• What is needed: Only one stretch of the data below is wanted: the lines from the one with "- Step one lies" through the one with "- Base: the", repeated exactly.
━━━ Supplied information ━━━
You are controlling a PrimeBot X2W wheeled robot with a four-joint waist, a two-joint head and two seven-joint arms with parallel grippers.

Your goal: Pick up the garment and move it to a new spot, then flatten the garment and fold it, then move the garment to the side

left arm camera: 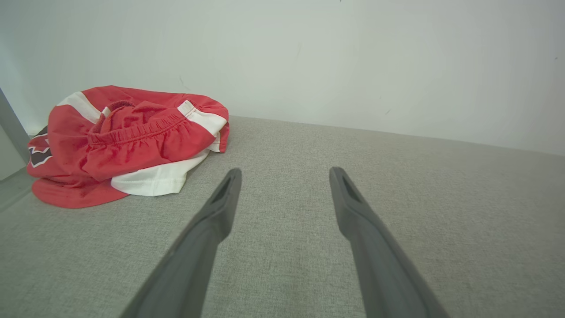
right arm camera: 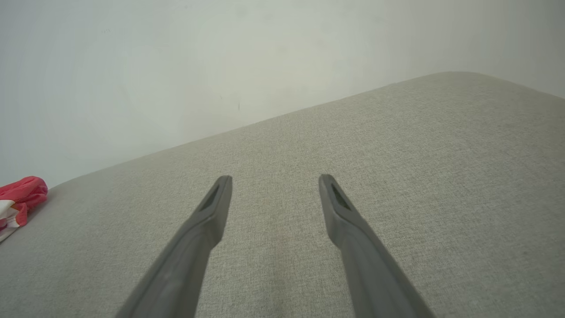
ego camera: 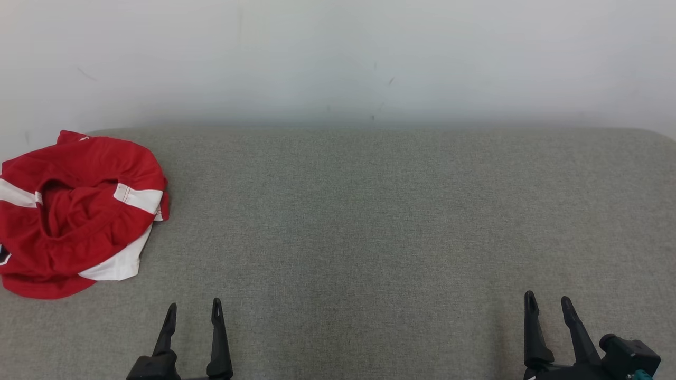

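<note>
Crumpled red-and-white garment (ego camera: pixel 74 211) heaped at the left edge of the frame on the grey surface (ego camera: pixel 369 221). Left tool (ego camera: pixel 194 305) and right tool (ego camera: pixel 547 296) both spread wide and empty at the bottom of the frame, well apart from the cloth. Likely trouble: pinching a single loose layer, leaving the rest trailing or bunched, or dragging it off the surface's near left side. Dark-and-white graphic (left arm camera: pixel 39 152) on the garment's left — no readable writing.

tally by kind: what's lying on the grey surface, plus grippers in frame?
Garments: 1, the red-and-white shorts, crumpled at the far left of the grey fabric surface
Grippers: 2, the left gripper and the right gripper, both with jaws open and empty
Total: 3
</note>
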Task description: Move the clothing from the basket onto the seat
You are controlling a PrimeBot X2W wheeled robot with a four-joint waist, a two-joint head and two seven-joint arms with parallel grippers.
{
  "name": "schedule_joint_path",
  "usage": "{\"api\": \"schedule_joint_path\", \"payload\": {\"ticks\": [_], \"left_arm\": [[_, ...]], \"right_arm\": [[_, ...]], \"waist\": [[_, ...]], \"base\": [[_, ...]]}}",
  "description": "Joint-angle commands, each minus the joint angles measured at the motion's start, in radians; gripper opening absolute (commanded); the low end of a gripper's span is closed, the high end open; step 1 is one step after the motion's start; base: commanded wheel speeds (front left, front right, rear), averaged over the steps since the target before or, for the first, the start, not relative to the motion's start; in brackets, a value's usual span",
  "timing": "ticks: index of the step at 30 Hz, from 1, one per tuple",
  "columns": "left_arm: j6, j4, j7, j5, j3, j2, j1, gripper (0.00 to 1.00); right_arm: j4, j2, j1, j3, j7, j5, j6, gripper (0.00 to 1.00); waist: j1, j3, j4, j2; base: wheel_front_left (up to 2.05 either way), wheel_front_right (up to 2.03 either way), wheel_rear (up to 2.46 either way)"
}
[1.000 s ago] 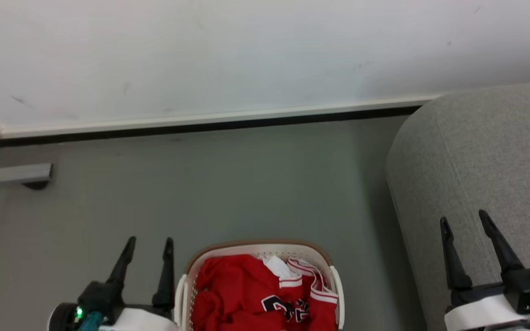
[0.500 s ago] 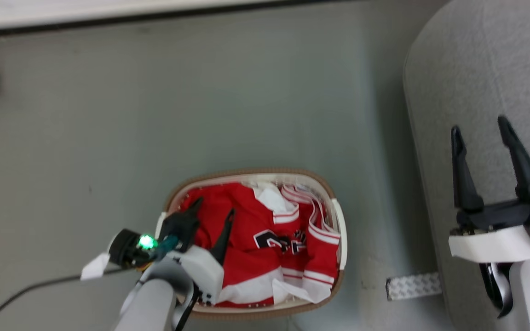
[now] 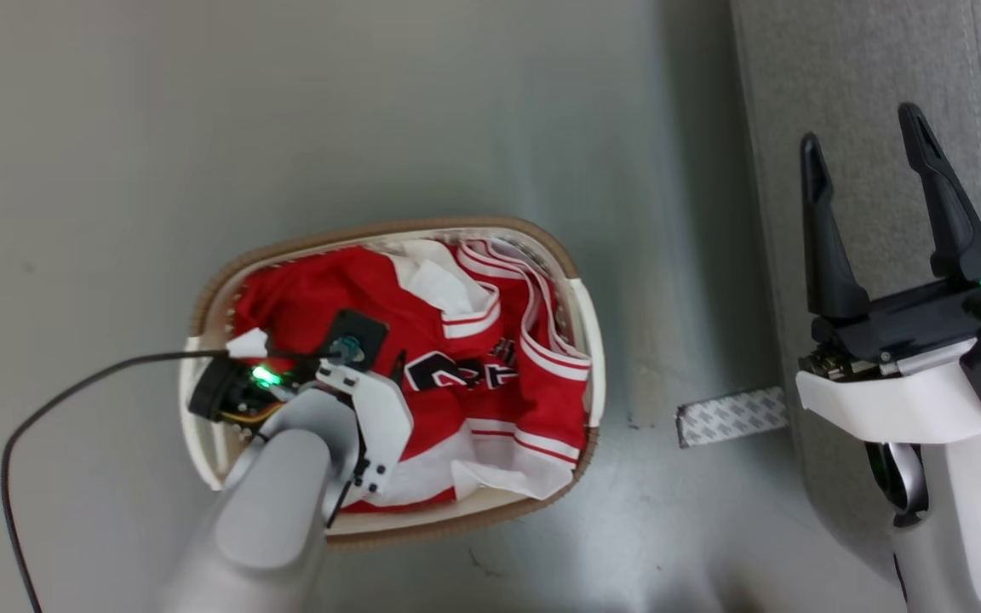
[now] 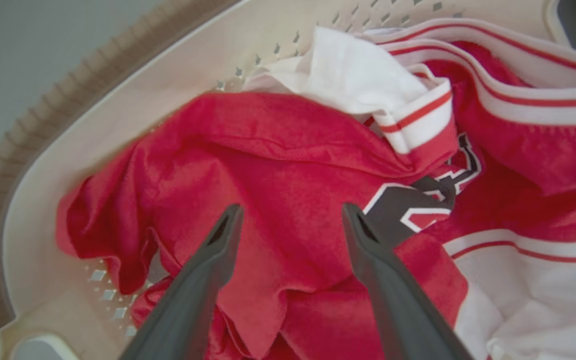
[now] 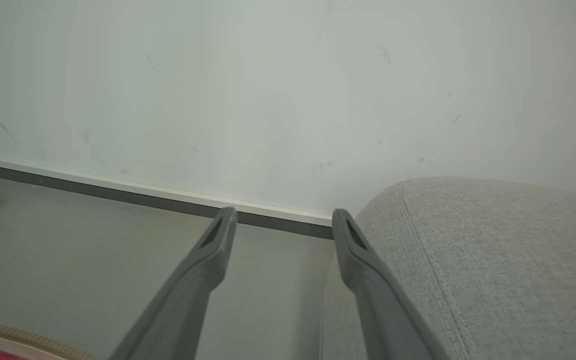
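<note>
The left gripper [image 4: 292,207] points down into the basket. Its two dark fingers are spread apart with nothing between them, right over the bright red sports clothing with white and black trim [image 4: 268,150]. I cannot tell if the tips touch the cloth. The right gripper [image 3: 861,128] is spread wide too and holds nothing. It hangs over the edge of the big light grey fabric seat [image 3: 771,68].

The smooth grey floor [image 3: 201,128] has a silver strip of tape [image 3: 731,415] by the seat. The right wrist view shows a pale wall [image 5: 268,75] with a dark baseboard [image 5: 118,187].

The cream plastic basket with a brown rim [image 3: 388,232] sits on the floor near the seat. All the clothing lies crumpled in it, with black numbers [image 3: 448,372] on top.
</note>
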Motion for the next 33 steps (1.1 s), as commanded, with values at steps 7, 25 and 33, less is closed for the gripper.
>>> {"api": "schedule_joint_path", "payload": {"ticks": [7,25,33], "left_arm": [[0.031,0.086,0.023,0.015,0.005,0.049,-0.095,1.00],[0.029,0.219,-0.029,-0.017,-0.016,0.047,-0.178,0.00],[-0.001,0.205,-0.165,-0.120,0.011,0.010,-0.103,0.00]], "right_arm": [[-0.041,0.005,-0.051,0.045,0.001,0.062,-0.002,1.00],[-0.054,0.005,-0.035,0.064,0.001,0.079,-0.002,1.00],[-0.008,0.004,0.016,0.036,0.001,0.062,-0.002,1.00]], "waist": [[-0.0003,0.102,-0.083,0.0000],[-0.0003,0.152,-0.097,0.0000],[-0.0003,-0.019,-0.039,0.0000]], "base": [[0.00,0.00,0.00],[0.00,0.00,0.00],[0.00,0.00,0.00]]}}
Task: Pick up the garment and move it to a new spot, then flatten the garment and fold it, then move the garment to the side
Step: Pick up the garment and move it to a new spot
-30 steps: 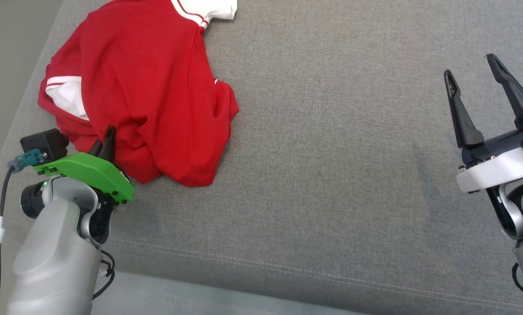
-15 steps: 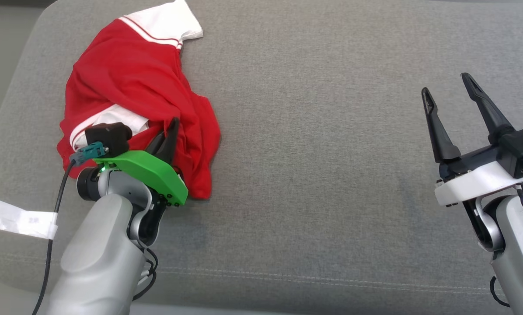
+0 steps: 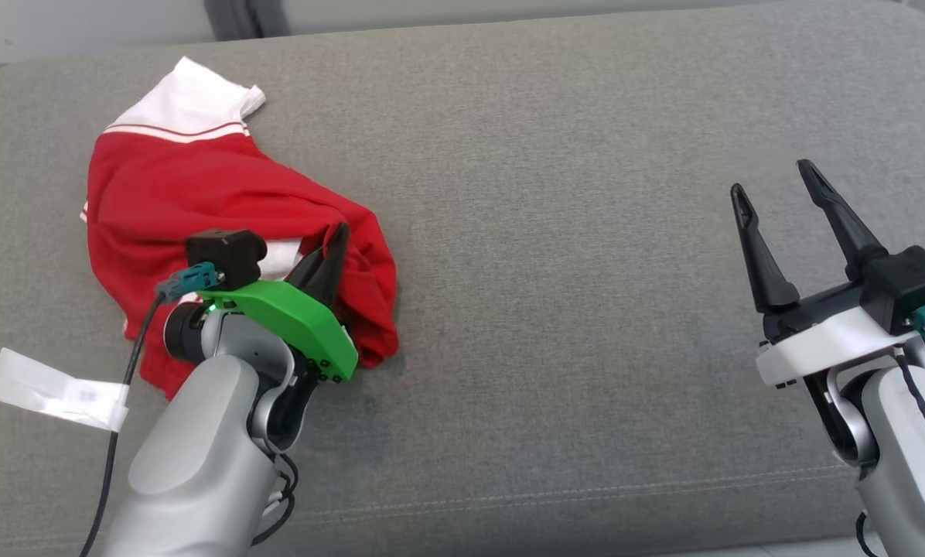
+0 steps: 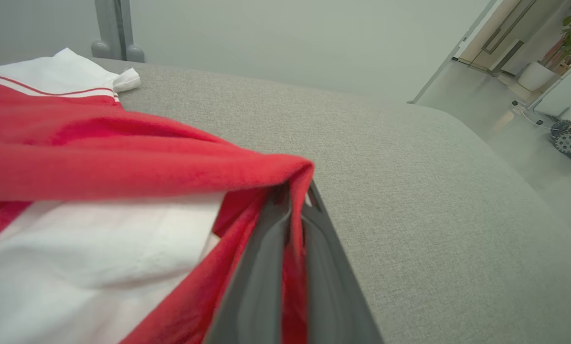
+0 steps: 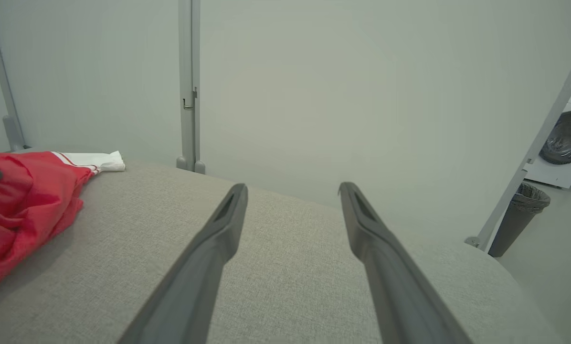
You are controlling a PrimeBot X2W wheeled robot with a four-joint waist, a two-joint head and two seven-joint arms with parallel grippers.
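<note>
Red-and-white garment (image 3: 192, 193) lies bunched at the left end of the grey cushion (image 3: 571, 232), one fold pinched in your left end effector (image 3: 339, 234). The pinch looks thin, so the fabric could slip out on the lift or drag in a bunch. Your right end effector (image 3: 770, 178) is spread and empty, well apart. Count: one garment, two end effectors, one cushion.

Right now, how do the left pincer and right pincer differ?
The left pincer is shut on the red garment; the right pincer is open, holding nothing. The left pincer's mount is green; the right pincer's is white. Both have long dark fingers and sit above the grey cushion.
</note>
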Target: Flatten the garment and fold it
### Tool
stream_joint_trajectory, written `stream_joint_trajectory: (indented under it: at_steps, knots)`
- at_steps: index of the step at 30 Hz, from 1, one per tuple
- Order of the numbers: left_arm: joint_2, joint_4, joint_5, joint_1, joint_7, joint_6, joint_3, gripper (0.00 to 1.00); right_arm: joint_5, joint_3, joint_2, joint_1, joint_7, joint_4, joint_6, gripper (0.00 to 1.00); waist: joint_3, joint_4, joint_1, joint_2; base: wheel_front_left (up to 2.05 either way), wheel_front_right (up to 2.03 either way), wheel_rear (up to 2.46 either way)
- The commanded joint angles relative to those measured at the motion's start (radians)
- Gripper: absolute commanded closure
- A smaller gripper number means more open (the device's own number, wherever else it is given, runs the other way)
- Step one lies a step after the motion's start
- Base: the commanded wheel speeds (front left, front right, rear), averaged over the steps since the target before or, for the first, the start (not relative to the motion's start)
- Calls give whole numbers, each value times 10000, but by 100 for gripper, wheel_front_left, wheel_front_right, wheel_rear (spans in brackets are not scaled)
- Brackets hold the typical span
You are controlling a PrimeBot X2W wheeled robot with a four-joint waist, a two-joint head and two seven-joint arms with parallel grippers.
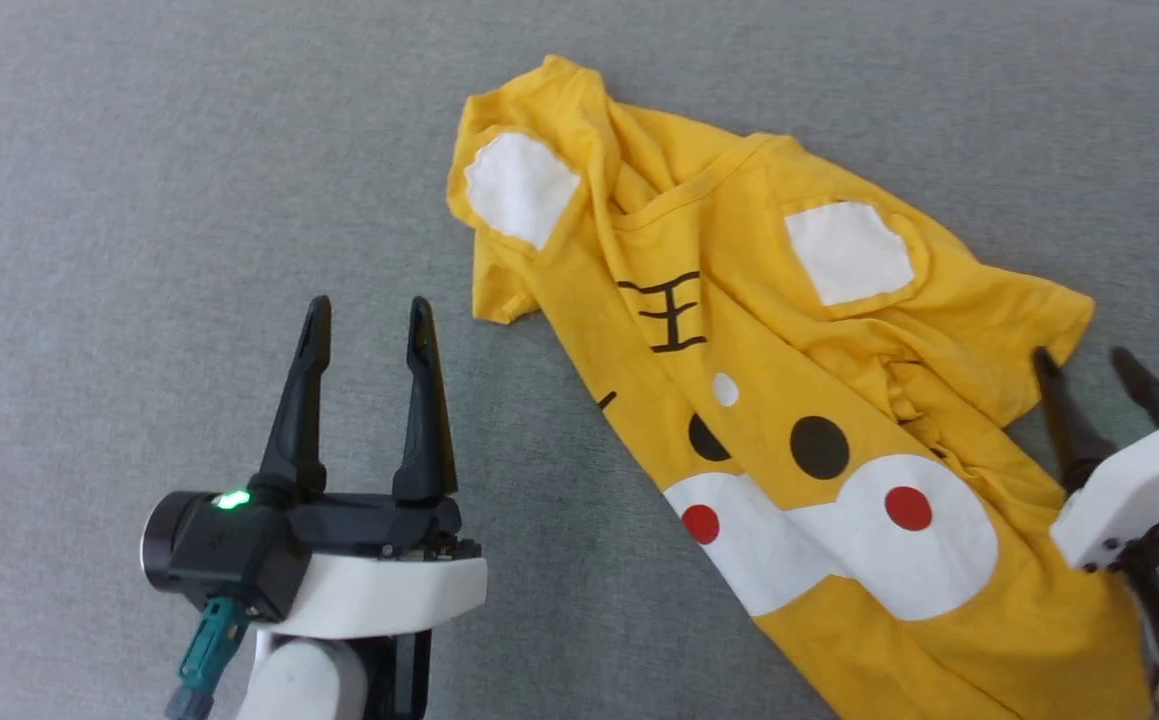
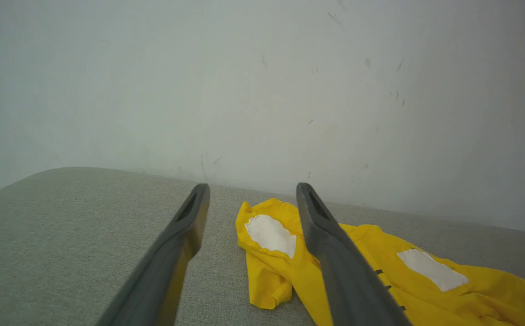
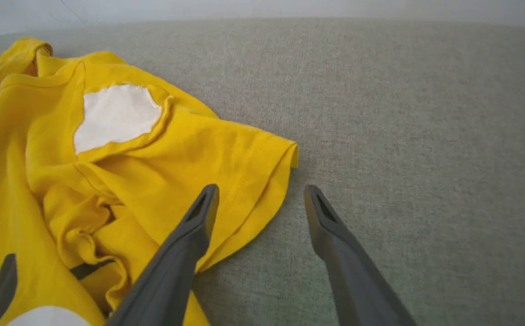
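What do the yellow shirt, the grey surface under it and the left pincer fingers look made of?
Yellow shirt: soft knit, likely cotton jersey, matte; it creases and shows stitched hems.
Grey surface: woven upholstery-like fabric, matte, fine visible weave.
Left pincer fingers: dark, rigid, smooth, probably moulded plastic; faint sheen.

Black mark [image 1: 672,315] shaped like the character 王, printed on the yellow T-shirt [image 1: 779,350], three cross strokes and one upright, set between the two white patches [image 1: 847,252], top toward the far side, no other text, brand or number readable
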Motion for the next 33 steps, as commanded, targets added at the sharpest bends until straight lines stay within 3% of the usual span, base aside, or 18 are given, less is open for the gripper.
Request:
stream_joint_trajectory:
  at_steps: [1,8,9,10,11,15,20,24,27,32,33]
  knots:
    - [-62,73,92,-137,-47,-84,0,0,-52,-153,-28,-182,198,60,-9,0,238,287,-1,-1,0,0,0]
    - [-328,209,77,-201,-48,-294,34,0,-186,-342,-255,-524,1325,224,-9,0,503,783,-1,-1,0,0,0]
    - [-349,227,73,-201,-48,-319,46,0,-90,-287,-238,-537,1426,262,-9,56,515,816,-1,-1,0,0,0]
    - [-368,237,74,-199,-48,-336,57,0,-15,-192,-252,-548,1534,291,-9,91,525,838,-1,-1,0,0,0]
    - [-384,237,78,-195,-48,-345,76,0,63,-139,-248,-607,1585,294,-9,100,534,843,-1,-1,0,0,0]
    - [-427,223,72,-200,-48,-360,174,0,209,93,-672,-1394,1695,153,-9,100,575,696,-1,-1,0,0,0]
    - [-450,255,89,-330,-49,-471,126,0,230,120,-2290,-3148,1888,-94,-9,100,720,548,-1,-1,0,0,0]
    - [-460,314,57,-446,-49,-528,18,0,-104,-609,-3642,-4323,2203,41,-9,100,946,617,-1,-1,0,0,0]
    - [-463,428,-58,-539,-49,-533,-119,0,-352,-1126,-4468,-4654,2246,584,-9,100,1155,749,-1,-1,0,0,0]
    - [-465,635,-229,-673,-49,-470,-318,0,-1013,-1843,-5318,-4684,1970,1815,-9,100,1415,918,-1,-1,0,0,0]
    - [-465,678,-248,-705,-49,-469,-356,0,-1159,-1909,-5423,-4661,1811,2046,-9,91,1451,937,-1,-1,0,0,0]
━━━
• Written response:
- Step one lies a step after the motion's start
- Base: the commanded wheel speeds (front left, front right, rear), averaged over the steps since the target before or, for the first, the start (not relative to the motion's start)

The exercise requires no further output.